### WHAT IS REQUIRED
What is needed is the complete listing, repeated exactly.
===
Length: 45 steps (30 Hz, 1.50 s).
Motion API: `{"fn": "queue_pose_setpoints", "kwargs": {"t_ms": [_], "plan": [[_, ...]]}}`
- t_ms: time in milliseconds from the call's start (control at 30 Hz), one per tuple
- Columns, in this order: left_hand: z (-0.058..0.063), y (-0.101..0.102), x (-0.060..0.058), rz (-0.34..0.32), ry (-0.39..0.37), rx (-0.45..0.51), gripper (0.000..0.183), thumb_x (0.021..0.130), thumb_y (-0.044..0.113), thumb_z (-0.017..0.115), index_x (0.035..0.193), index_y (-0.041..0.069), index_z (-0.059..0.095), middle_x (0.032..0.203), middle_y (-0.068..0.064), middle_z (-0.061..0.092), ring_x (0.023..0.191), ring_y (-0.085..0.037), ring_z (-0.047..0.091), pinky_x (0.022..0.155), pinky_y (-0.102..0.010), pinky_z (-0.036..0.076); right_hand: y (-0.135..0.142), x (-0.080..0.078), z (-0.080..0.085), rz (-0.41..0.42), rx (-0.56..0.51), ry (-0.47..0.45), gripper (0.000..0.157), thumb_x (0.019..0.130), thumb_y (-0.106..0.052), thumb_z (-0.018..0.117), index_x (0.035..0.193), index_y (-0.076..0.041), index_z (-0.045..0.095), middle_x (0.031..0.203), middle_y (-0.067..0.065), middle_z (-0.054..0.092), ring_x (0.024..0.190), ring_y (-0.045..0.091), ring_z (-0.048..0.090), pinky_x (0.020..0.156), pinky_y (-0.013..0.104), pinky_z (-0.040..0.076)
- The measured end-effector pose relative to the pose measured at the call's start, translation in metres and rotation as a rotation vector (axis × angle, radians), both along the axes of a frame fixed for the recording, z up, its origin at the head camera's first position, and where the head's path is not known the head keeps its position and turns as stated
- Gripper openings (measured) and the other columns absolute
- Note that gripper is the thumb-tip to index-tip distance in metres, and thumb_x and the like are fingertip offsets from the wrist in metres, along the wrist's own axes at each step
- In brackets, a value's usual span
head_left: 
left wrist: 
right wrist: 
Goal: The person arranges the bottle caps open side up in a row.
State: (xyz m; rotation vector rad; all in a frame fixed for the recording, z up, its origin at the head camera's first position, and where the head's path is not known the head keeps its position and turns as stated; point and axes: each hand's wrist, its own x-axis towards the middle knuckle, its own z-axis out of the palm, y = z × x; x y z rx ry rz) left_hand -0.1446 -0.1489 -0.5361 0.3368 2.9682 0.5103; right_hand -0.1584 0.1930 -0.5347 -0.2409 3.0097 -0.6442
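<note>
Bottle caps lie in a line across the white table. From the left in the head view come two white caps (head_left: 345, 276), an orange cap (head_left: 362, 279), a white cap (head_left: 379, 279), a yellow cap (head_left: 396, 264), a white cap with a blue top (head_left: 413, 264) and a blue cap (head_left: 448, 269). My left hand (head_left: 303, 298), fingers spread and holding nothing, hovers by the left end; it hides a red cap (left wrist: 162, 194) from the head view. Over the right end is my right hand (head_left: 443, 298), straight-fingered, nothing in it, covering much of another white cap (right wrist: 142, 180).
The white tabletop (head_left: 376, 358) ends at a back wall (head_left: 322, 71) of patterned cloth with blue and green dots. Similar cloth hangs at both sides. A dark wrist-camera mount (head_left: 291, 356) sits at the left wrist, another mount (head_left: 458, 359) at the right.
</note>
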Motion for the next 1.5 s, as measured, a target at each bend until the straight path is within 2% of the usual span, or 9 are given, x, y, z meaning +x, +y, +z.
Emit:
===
### EXPECTED ANSWER
Length: 45 steps (30 Hz, 1.50 s).
Motion API: `{"fn": "queue_pose_setpoints", "kwargs": {"t_ms": [_], "plan": [[_, ...]]}}`
- t_ms: time in milliseconds from the call's start (control at 30 Hz), one per tuple
- Columns, in this order: left_hand: z (-0.058..0.063), y (-0.101..0.102), x (-0.060..0.058), rz (-0.34..0.32), ry (-0.39..0.37), rx (-0.45..0.51), gripper (0.000..0.183), thumb_x (0.021..0.130), thumb_y (-0.044..0.113), thumb_z (-0.017..0.115), index_x (0.035..0.193), index_y (-0.041..0.069), index_z (-0.059..0.095), middle_x (0.032..0.203), middle_y (-0.068..0.064), middle_z (-0.061..0.092), ring_x (0.023..0.191), ring_y (-0.085..0.037), ring_z (-0.047..0.091), pinky_x (0.022..0.155), pinky_y (-0.102..0.010), pinky_z (-0.036..0.076); right_hand: y (-0.135..0.142), x (-0.080..0.078), z (-0.080..0.085), rz (-0.41..0.42), rx (-0.56..0.51), ry (-0.47..0.45), gripper (0.000..0.157), thumb_x (0.019..0.130), thumb_y (-0.106..0.052), thumb_z (-0.018..0.117), index_x (0.035..0.193), index_y (-0.076..0.041), index_z (-0.045..0.095), middle_x (0.031..0.203), middle_y (-0.067..0.065), middle_z (-0.054..0.092), ring_x (0.024..0.190), ring_y (-0.045..0.091), ring_z (-0.048..0.090), pinky_x (0.020..0.156), pinky_y (-0.013..0.104), pinky_z (-0.040..0.076)
- The measured end-effector pose relative to the pose measured at the call's start, translation in metres and rotation as a rotation vector (axis × angle, radians), both along the axes of a frame fixed for the recording, z up, its origin at the head camera's first position, and where the head's path is not known the head keeps its position and turns as stated
- Gripper openings (measured) and the other columns absolute
- Note that gripper is the thumb-tip to index-tip distance in metres, and thumb_x and the like are fingertip offsets from the wrist in metres, along the wrist's own axes at each step
- In brackets, a value's usual span
head_left: 
left wrist: 
right wrist: 
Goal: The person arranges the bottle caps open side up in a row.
State: (xyz m; rotation vector rad; all in a frame fixed for the recording, z up, its origin at the head camera's first position, and where the head's path is not known the head keeps its position and turns as stated; point and axes: each hand's wrist, its own x-axis towards the middle knuckle, its own z-axis out of the palm, y = z × x; x y z rx ry rz) left_hand -0.1446 -0.1489 -0.5361 0.3368 2.9682 0.5103; right_hand -0.1584 0.1930 -0.5347 -0.2409 3.0097 -0.6442
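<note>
Bottle caps lie in a line across the white table. From the left in the head view come two white caps (head_left: 345, 276), an orange cap (head_left: 362, 279), a white cap (head_left: 379, 279), a yellow cap (head_left: 396, 264), a white cap with a blue top (head_left: 413, 264) and a blue cap (head_left: 448, 269). My left hand (head_left: 303, 298), fingers spread and holding nothing, hovers by the left end; it hides a red cap (left wrist: 162, 194) from the head view. Over the right end is my right hand (head_left: 443, 298), straight-fingered, nothing in it, covering much of another white cap (right wrist: 142, 180).
The white tabletop (head_left: 376, 358) ends at a back wall (head_left: 322, 71) of patterned cloth with blue and green dots. Similar cloth hangs at both sides. A dark wrist-camera mount (head_left: 291, 356) sits at the left wrist, another mount (head_left: 458, 359) at the right.
</note>
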Motion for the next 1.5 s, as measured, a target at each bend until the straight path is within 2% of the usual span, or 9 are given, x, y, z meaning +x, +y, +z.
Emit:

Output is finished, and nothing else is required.